> _Data listing_:
<<<<

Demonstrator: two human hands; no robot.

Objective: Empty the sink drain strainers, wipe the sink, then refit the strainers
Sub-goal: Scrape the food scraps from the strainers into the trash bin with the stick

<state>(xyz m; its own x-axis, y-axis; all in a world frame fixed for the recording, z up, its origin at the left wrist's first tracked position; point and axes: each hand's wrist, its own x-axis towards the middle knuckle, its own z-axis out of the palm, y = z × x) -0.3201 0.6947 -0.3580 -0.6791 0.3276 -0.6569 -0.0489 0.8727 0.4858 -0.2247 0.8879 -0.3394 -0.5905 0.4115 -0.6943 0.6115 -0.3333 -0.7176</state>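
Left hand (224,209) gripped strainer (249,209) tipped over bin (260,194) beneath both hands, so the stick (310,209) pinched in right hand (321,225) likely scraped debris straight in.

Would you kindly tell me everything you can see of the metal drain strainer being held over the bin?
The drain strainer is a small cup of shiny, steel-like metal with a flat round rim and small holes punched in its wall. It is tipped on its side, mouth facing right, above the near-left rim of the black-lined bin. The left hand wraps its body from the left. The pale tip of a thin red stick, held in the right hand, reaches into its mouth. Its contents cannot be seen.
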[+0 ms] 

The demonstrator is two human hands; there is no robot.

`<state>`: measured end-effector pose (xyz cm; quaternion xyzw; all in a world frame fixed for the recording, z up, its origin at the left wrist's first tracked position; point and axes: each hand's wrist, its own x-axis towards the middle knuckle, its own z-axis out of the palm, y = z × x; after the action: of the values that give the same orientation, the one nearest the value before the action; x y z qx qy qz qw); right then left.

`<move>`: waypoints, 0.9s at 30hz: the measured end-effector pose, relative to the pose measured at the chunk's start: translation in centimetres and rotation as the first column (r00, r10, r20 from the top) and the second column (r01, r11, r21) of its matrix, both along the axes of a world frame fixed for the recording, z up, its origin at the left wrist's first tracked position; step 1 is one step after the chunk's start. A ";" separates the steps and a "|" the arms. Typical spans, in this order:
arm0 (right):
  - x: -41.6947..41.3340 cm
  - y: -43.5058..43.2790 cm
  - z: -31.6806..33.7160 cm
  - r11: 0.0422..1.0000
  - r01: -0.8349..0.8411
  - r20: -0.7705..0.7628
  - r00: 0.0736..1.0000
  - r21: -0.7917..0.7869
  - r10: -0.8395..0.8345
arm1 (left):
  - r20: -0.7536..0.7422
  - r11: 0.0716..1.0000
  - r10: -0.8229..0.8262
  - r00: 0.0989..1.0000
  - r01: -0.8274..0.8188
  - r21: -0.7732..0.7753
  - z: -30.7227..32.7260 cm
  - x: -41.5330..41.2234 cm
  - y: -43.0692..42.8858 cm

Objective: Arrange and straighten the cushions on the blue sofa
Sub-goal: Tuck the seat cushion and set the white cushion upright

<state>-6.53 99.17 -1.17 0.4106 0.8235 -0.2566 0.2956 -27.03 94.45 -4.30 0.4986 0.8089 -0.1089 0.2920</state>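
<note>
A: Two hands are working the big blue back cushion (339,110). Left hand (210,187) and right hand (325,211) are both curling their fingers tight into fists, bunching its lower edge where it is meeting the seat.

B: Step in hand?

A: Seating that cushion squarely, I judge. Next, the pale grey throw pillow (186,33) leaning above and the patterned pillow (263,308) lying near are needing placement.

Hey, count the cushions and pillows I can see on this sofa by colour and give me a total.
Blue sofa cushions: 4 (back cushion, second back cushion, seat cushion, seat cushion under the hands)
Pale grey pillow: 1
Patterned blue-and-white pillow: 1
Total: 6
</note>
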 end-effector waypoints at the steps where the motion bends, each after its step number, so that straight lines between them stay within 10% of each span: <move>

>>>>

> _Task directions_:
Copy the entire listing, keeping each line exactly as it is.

> _Response for this exercise_:
Demonstrator: two human hands; no robot.

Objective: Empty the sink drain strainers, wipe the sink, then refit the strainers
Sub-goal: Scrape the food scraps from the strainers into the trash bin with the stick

<state>(xyz m; its own x-axis, y-axis; all in a world frame fixed for the recording, z up, its origin at the left wrist's first tracked position; point and axes: each hand's wrist, its own x-axis towards the middle knuckle, its own z-axis out of the palm, y = z × x) -0.3201 0.6947 -0.3580 -0.6791 0.3276 -0.6569 -0.0489 0.8727 0.4858 -0.2247 0.8879 -0.3394 -0.5905 0.4115 -0.6943 0.6115 -0.3333 -0.7176</state>
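Left hand (224,209) gripped strainer (249,209) tipped over bin (260,194) beneath both hands, so the stick (310,209) pinched in right hand (321,225) likely scraped debris straight in.

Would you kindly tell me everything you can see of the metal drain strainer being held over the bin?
The drain strainer is a small cup of shiny, steel-like metal with a flat round rim and small holes punched in its wall. It is tipped on its side, mouth facing right, above the near-left rim of the black-lined bin. The left hand wraps its body from the left. The pale tip of a thin red stick, held in the right hand, reaches into its mouth. Its contents cannot be seen.
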[+0 ms] 

The demonstrator is two human hands; there is no robot.

`<state>`: measured end-effector pose (xyz cm; quaternion xyzw; all in a world frame fixed for the recording, z up, its origin at the left wrist's first tracked position; point and axes: each hand's wrist, its own x-axis towards the middle knuckle, its own z-axis out of the palm, y = z × x; after the action: of the values that give the same orientation, the one nearest the value before the action; x y z qx qy qz qw); right then left.

`<move>`: waypoints, 0.9s at 30hz: the measured end-effector pose, relative to the pose measured at the chunk's start: translation in centimetres and rotation as the first column (r00, r10, r20 from the top) and the second column (r01, r11, r21) of its matrix, both along the axes of a world frame fixed for the recording, z up, its origin at the left wrist's first tracked position; step 1 is one step after the chunk's start. A ";" separates the steps and a "|" the arms. Typical spans, in this order:
arm0 (right):
  - x: -41.6947..41.3340 cm
  - y: -43.5058..43.2790 cm
  - z: -31.6806..33.7160 cm
  - r11: 0.0422..1.0000
  - r01: -0.8349..0.8411
  - r20: -0.7705..0.7628
  - r00: 0.0736..1.0000
  - r21: -0.7917..0.7869
  - r10: -0.8395..0.8345
arm1 (left):
  - r20: -0.7536..0.7422
  - r11: 0.0716..1.0000
  - r10: -0.8229..0.8262
  - r00: 0.0989..1.0000
  - r01: -0.8274..0.8188
  - r21: -0.7732..0.7753
  - z: -30.7227..32.7260 cm
  - x: -41.5330..41.2234 cm
  - y: -43.0692..42.8858 cm

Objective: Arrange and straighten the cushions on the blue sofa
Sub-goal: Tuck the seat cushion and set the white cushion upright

<state>-6.53 99.17 -1.17 0.4106 0.8235 -0.2566 0.2956 -27.03 94.45 -4.30 0.4986 0.8089 -0.1089 0.2920</state>
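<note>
A: Two hands are working the big blue back cushion (339,110). Left hand (210,187) and right hand (325,211) are both curling their fingers tight into fists, bunching its lower edge where it is meeting the seat.

B: Step in hand?

A: Seating that cushion squarely, I judge. Next, the pale grey throw pillow (186,33) leaning above and the patterned pillow (263,308) lying near are needing placement.

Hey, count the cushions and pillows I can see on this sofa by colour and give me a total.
Blue sofa cushions: 4 (back cushion, second back cushion, seat cushion, seat cushion under the hands)
Pale grey pillow: 1
Patterned blue-and-white pillow: 1
Total: 6
</note>
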 end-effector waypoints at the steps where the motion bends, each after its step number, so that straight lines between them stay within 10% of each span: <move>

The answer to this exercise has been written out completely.